There’s an inability to think critically, to see beyond the charlatanism of these modern-day snake-oil salesmen pushing theories about the New World Order and 5G cell phone towers. This hasn’t happened by coincidence, nor should it be a problem reduced to the individual — a few dumb, gullible technologically-illiterates. Formal school education is structured to discourage children to think critically; instead, it enforces obedience, encourages rote learning and exalts competition (in the form of exams) as a mark of success/intelligence/hard-work or failure/unintelligence/laziness.
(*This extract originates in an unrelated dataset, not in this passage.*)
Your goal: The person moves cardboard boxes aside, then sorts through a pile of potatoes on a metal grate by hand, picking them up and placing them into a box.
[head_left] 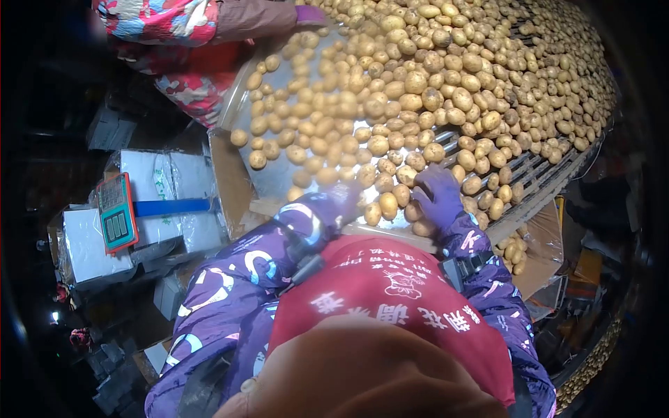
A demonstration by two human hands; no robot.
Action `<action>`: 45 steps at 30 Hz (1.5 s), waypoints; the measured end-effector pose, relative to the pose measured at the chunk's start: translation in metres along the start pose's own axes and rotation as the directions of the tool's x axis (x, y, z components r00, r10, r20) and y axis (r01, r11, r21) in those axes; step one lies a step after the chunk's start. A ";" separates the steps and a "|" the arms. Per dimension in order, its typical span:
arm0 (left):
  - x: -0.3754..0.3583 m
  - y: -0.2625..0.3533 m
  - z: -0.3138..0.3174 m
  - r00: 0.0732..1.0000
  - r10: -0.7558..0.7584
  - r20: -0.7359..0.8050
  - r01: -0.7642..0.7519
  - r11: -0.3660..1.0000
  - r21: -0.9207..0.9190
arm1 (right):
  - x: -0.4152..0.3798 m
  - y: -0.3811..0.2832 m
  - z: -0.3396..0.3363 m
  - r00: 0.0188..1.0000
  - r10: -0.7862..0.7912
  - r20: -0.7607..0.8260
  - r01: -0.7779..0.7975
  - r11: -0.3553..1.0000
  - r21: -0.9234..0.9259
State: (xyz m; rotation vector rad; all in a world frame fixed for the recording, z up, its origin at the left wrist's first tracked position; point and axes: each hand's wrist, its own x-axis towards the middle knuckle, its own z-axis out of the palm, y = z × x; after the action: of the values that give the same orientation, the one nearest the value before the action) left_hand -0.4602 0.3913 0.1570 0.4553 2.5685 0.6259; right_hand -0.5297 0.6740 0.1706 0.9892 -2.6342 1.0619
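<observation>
Nearest the lens sits an orange-brown rounded shape [362, 376], out of focus, with a red apron [390, 292] bearing white characters just beyond it. Both arms are in purple sleeves [223, 292] with a white pattern and reach forward to the near edge of a roller table [536, 174] heaped with potatoes [418, 83].

Right hand [437, 195]: gloved in purple, palm down, fingers loosely curved and spread over the potatoes at the table's near edge. It rests on the pile; a potato lies against the heel of the glove and others lie just ahead of the fingertips. Whether any single potato is enclosed by the fingers cannot be told.

Left hand [341, 202]: gloved in purple, blurred, at the same near edge, just beside the right hand with a few potatoes between the two. Finger posture cannot be told from this view.

Ahead of the left hand the potatoes lie on a pale, smooth sheet [279, 174]; ahead of and beyond the right hand they lie on bare rollers, with gaps visible between the bars.

Beyond the left hand, at the far side of the pile, a second person's sleeve [251, 17] reaches over the potatoes, above a red and multicoloured patterned garment [174, 42].

Well out from the left hand, below table level, a weighing scale display [116, 212] with a red frame stands among white boxes [164, 184]. Below the right hand a few potatoes lie in a cardboard box [536, 258]
</observation>
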 end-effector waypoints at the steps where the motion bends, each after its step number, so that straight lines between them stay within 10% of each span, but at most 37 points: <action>1: 0.005 0.002 -0.004 0.993 -0.114 0.042 0.119 0.979 -0.168 | 0.000 -0.005 -0.005 0.996 0.071 0.060 -0.076 0.994 0.081; 4: 0.004 0.010 -0.018 0.966 -0.251 0.066 0.236 0.739 -0.632 | -0.005 -0.007 -0.013 0.852 0.320 0.414 -0.406 0.903 0.138; 6: 0.001 0.017 -0.023 0.970 -0.082 -0.230 -0.056 0.843 -0.535 | -0.001 -0.016 -0.007 0.968 -0.055 0.246 0.014 0.986 0.165; 11: 0.021 0.037 -0.040 0.810 0.241 -0.535 -0.440 0.853 -0.281 | 0.046 -0.083 -0.030 0.829 0.269 0.490 -0.511 0.719 0.470; 12: 0.021 0.048 -0.053 0.764 0.296 -0.573 -0.476 0.859 -0.191 | 0.052 -0.088 -0.040 0.902 0.178 0.394 -0.342 0.850 0.400; 14: 0.020 0.060 -0.062 0.784 0.243 -0.571 -0.462 0.843 -0.275 | 0.062 -0.094 -0.053 0.970 -0.064 0.235 0.020 0.983 0.182; 18: 0.026 0.058 -0.052 0.796 0.254 -0.550 -0.451 0.854 -0.258 | 0.067 -0.097 -0.068 0.928 -0.145 0.342 0.114 0.987 0.110; 21: 0.027 0.076 -0.054 0.756 0.243 -0.608 -0.507 0.804 -0.309 | 0.051 -0.066 -0.027 0.993 -0.066 0.094 0.035 0.953 0.302; 23: 0.028 0.081 -0.054 0.747 0.226 -0.625 -0.528 0.772 -0.353 | 0.053 -0.069 -0.024 0.988 0.022 0.150 -0.094 0.868 0.487; 26: 0.034 0.064 -0.039 0.814 0.223 -0.536 -0.495 0.750 -0.439 | 0.060 -0.083 -0.036 0.988 -0.036 0.149 -0.003 0.967 0.254; 29: 0.050 0.025 -0.018 0.859 0.279 -0.429 -0.481 0.724 -0.494 | 0.064 -0.083 -0.038 0.916 0.202 0.346 -0.378 0.721 0.580; 31: 0.051 0.027 -0.022 0.781 0.357 -0.513 -0.578 0.723 -0.378 | 0.054 -0.073 -0.021 0.917 0.259 0.303 -0.382 0.786 0.485; 35: 0.041 0.043 -0.041 0.916 0.211 -0.341 -0.381 0.720 -0.580 | 0.055 -0.074 -0.033 0.964 -0.029 0.264 -0.007 0.991 0.132; 39: 0.038 0.056 -0.042 0.989 0.070 -0.133 -0.150 0.523 -0.839 | 0.059 -0.060 -0.028 0.964 -0.099 0.247 0.085 0.994 0.066; 42: 0.033 0.057 -0.043 0.998 -0.044 -0.051 -0.028 0.413 -0.910 | 0.040 -0.024 0.016 0.967 0.158 0.198 -0.220 0.912 0.347; 45: 0.025 0.053 -0.054 0.965 -0.123 0.230 0.253 0.235 -0.938 | 0.050 -0.042 -0.006 0.989 -0.062 0.131 0.043 0.989 0.143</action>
State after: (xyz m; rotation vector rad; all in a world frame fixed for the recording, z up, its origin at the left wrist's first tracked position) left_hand -0.4976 0.4278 0.2176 -0.2790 1.5518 1.8276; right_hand -0.5433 0.6285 0.2165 1.1929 -2.6512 1.2226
The educational apparatus, wrote Louis Althusser, is:

the dominant ideological State apparatus in capitalist social formations … [N]o other ideological State apparatus has the obligatory (and not least, free) audience of the totality of the children in the capitalist social formation, eight hours a day for five or six days out of seven.

Students graduate from school and increasingly university as ready-made, compliant capitalist subjects, indoctrinated in the values of the market, prepared for life as a cog in the neoliberal wheel.

For many, the descent into conspiracism is an attempt, albeit ill-conceived, to push back against the status quo, to explain why the lies they’ve been sold as truths don’t check out (“I work hard, follow the rules … why, then, do I feel so miserable/unsuccessful/impotent?”). Conspiracy theories provide justifications for what many see as their own personal failures, while also providing believers with a sense of power, that they alone possess some secret Knowledge and Truth.

The primary difference between the modern, formally educated achievement-subject and the Qing era, illiterate feudal-subject is the way power and authority are exerted on him or her. The peasant is oppressed in a recognisable, top-down way: he or she is exploited (under-paid, over-worked and starved) and controlled (imprisoned, surveilled and subjected to corporal punishment) in ways that are now universally seen as cruel and inhumane. Today, there’s no longer the need for such coercive methods of control and discipline because everyone, writes Byung-Chul Han, “is an auto-exploiting labourer in his or her own enterprise. People are now master and slave in one. Even class struggle has transformed into an inner struggle against oneself.” Power rarely has to be brought to bear on the powerless by the butt of the gun or a crack of the whip; instead, it “cosies up to the psyche.”

The current crises in the United State — the pandemic, the coming recession, and the Black Lives Matter protests — are an order of magnitude larger and more significant than the Qing-era sorcery crisis and they are exposing the lies on which American democracy is built. When Trump was elected, many pundits offered assurances that America’s institutions could withstand his most undemocratic and authoritarian instincts. Approaching the end of his first term, only Trump’s most sycophantic devotees could deny that, having been tested, America’s institutions have been found lacking. Trump’s incompetence may not bring down the American empire, but he’s driven a wedge into its fault lines and shown how vulnerable it is.